What you have to do:
Output the whole listing below exactly, omitting the images.

Given information:
◆ ◆ ◆ ◆ ◆ ◆ ◆

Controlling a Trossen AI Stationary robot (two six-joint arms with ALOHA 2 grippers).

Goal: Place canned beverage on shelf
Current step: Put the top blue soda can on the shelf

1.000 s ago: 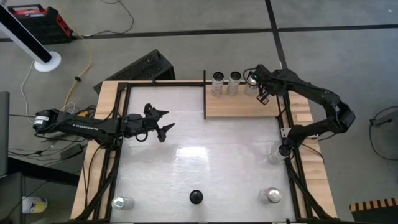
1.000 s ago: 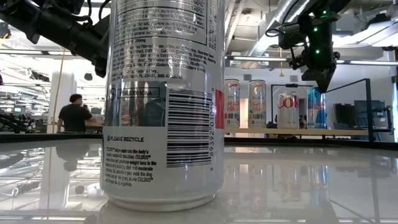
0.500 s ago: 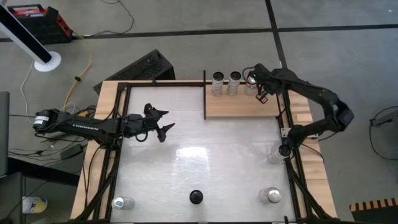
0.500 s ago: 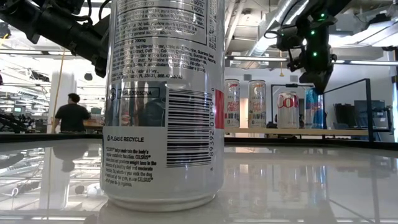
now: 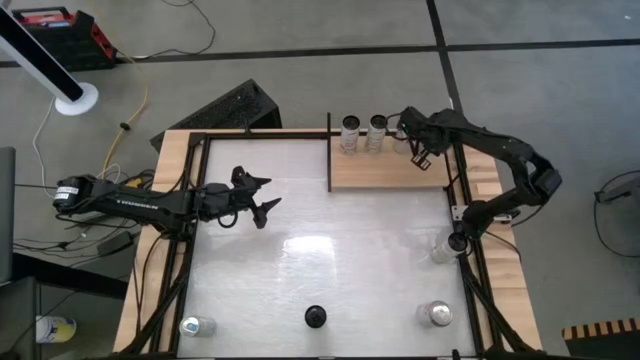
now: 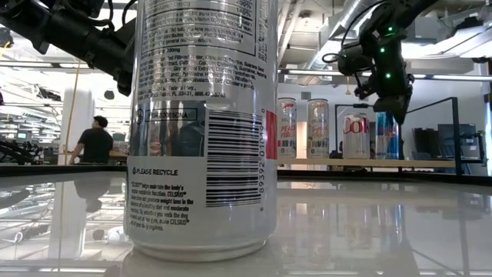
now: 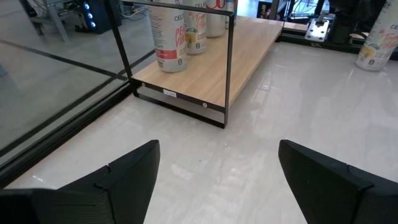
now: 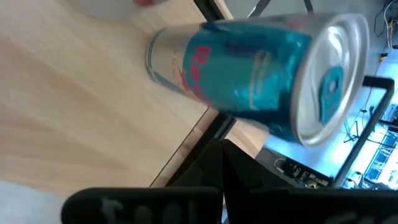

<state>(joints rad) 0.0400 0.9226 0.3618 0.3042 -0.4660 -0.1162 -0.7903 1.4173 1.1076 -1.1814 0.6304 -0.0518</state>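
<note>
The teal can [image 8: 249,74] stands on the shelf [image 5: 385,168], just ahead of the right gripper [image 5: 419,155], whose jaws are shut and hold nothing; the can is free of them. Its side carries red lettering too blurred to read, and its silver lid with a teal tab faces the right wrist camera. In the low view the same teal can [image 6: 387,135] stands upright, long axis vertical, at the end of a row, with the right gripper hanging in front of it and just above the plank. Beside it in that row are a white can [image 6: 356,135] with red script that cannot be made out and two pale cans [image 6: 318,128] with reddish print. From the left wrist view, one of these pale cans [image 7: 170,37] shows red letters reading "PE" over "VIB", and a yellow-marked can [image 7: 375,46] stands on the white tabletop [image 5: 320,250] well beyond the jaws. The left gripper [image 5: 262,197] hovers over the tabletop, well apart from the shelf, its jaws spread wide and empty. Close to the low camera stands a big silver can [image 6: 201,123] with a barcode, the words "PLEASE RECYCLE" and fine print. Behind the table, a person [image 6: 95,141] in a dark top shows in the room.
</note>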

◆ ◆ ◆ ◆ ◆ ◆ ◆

Completed exercise:
Controlling a Trossen AI Stationary robot (two six-joint arms with ALOHA 2 grippers).

Goal: Place canned beverage on shelf
Current step: Put the top blue soda can on the shelf

1.000 s ago: 
1.000 s ago: 
0.500 s ago: 
0.500 s ago: 
now: 
now: 
now: 
now: 

<state>(joints rad) 0.0400 0.9226 0.3618 0.3042 -0.4660 -0.1162 -0.7903 1.4173 1.1076 -1.1814 0.6304 -0.0518</state>
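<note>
The teal can [image 8: 249,74] stands on the shelf [image 5: 385,168], just ahead of the right gripper [image 5: 419,155], whose jaws are shut and hold nothing; the can is free of them. Its side carries red lettering too blurred to read, and its silver lid with a teal tab faces the right wrist camera. In the low view the same teal can [image 6: 387,135] stands upright, long axis vertical, at the end of a row, with the right gripper hanging in front of it and just above the plank. Beside it in that row are a white can [image 6: 356,135] with red script that cannot be made out and two pale cans [image 6: 318,128] with reddish print. From the left wrist view, one of these pale cans [image 7: 170,37] shows red letters reading "PE" over "VIB", and a yellow-marked can [image 7: 375,46] stands on the white tabletop [image 5: 320,250] well beyond the jaws. The left gripper [image 5: 262,197] hovers over the tabletop, well apart from the shelf, its jaws spread wide and empty. Close to the low camera stands a big silver can [image 6: 201,123] with a barcode, the words "PLEASE RECYCLE" and fine print. Behind the table, a person [image 6: 95,141] in a dark top shows in the room.
</note>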

The response to this exercise is finished.